▸ **PROMPT**: Your response must be made up of each line in the data below that contains the string "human".

▸ **INFORMATION SHOWN**:

● ● ● ●

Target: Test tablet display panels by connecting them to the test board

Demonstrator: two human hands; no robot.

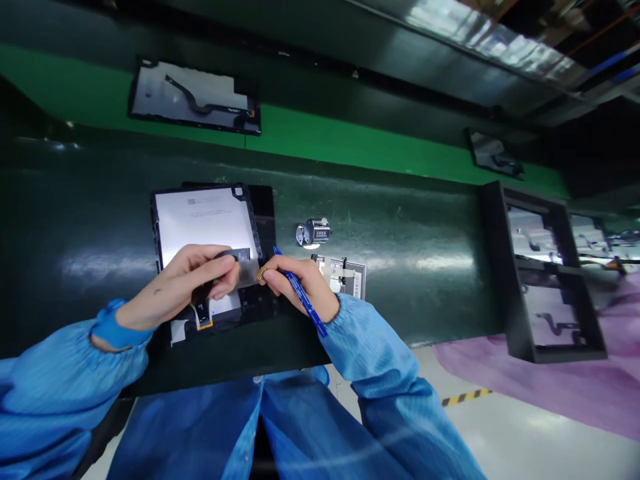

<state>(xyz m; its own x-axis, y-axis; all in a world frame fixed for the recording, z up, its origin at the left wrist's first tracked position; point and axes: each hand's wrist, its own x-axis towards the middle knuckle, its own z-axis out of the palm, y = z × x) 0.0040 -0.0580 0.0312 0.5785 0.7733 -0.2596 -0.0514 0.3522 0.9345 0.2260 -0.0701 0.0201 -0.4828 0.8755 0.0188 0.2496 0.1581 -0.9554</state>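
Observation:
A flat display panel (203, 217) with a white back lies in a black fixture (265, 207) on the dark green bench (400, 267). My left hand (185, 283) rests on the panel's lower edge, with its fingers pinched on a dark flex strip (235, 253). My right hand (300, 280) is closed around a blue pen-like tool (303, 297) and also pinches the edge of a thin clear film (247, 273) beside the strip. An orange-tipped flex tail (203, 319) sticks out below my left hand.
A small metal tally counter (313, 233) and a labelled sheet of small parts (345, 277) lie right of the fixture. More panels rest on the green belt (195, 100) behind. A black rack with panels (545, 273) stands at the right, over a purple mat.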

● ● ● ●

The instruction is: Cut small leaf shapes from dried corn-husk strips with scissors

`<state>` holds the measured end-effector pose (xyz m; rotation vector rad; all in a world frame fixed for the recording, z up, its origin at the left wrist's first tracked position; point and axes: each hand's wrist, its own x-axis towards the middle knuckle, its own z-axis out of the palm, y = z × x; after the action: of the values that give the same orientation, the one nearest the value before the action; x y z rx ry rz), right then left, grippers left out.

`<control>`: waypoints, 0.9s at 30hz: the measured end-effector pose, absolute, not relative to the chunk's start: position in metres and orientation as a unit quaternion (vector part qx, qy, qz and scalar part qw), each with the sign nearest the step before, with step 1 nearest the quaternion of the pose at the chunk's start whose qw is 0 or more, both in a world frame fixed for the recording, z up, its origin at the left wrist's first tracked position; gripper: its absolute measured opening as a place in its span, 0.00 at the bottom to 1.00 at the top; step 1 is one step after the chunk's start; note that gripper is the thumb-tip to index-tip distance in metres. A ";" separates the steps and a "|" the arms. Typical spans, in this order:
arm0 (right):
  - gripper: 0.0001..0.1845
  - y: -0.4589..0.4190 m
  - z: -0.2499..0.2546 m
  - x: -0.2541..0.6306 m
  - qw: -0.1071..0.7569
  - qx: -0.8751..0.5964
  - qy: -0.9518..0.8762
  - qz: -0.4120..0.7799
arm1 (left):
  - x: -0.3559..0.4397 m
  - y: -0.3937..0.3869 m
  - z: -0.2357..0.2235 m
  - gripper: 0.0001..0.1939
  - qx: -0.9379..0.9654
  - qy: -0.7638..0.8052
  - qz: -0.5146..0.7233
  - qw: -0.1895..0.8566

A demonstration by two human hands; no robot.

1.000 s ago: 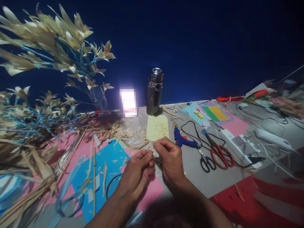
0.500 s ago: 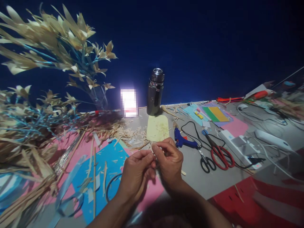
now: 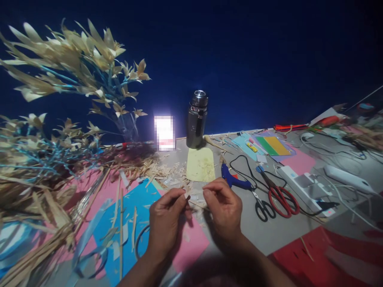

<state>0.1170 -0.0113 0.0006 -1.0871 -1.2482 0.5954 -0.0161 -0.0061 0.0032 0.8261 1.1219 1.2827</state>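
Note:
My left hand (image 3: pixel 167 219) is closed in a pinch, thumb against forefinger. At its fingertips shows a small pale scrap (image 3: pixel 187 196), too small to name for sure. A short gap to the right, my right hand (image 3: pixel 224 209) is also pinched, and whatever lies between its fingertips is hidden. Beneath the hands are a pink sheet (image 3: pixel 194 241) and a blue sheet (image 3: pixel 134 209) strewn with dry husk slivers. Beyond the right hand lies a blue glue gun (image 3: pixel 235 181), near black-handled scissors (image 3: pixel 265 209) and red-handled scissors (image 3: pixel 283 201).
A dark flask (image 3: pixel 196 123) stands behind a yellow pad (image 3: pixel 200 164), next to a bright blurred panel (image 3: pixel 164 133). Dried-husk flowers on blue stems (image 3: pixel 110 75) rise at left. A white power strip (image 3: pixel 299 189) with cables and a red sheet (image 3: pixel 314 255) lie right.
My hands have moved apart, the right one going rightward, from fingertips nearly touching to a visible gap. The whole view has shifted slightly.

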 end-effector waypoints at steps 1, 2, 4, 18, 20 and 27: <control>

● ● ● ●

▸ **SOLUTION TO THE PROBLEM**:
Demonstrator: two human hands; no robot.
A demonstration by two human hands; no robot.

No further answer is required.